Can you tell us a bit about the mix – how did you decide which artists to include and what were you looking to achieve with it? I’ll let Mathais of Proviant Audio explain as he put it together, “The mix consists of tracks that I feel have true ‘Paper vibe’, from mid nineties output to today’s releases and I think it shows that the characteristics of the Paper sound remain strong, seventeen years after the label was first established. I was only five years old when the label began and only discovered it around 2005 through the productions of Hot Toddy, Those Norwegians and Rune Lindbæk. Still, I thought I was actually listening to brand new music! The Paper sound is renowned; old releases still sound fresh and new releases look back but also point to the future. I’ve blended old and new together, bringing out the ‘lost’ gems that were classics in the golden age of 12” vinyl but have perhaps been forgotten in digital age of music; the sound and feel of the recordings rather than the artists involved helped me choose which tracks to use and I’ve made sure to include some I think will be ‘future classics’!"
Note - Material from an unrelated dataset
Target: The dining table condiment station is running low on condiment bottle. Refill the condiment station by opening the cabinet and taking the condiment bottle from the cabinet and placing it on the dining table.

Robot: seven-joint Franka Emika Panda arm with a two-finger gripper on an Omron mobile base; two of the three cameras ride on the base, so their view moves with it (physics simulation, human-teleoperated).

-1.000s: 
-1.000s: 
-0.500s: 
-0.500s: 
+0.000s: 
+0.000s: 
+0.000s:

Finally, can you tell me about your alter-ego, Flash Atkins? Oh dear. Well, I decided to re-name myself Flash Atkins as Ben Davis isn’t the most exciting moniker. I wanted to have a laugh as there is nothing worse than a DJ desperately trying to look cool with a tan, sunglasses, bad tattoos and a disco dolly on his arm; if you check the DJ Top 100 DJs it’s full of them. I’ve gone in the opposite direction and as Flash Atkins sounded a bit like a superhero, I came up with the concept that he’s one who’s fallen on hard times, has a low level drug and alcohol problem and currently lives in farmer’s field in Yorkshire, with only his dog for company. I thought it’d be fun to do some filming, so I made some short videos and actually ended up being interviewed on Sky when I played live on the Fourth Plinth in Trafalgar Square as part of Anthony Gormleys’s ‘One and Other’ Project. I also recorded a pop track called The Sweetshop for Woodville a couple of years ago; we created a brilliant video for it that’s had over a million hits on Vimeo. The whole thing seems to have taken on a life of its own; there’s now a comic and even an iPhone game in the works as well as more short videos, all done with no grand master plan in mind. It’s pretty much nothing to do with the music I make and is probably a total distraction!
Regarding this, I’ve actually got a Flash Atkins EP coming out on Paper this month which is a disco house cover of Sweet Exorcist’s Test On, a mix for the Ism’s Odyssey remix album and another for Neco’s So Sweet, on the same label, more of them for Paper as well as number of EPs too, not to mention DJing but not in costume!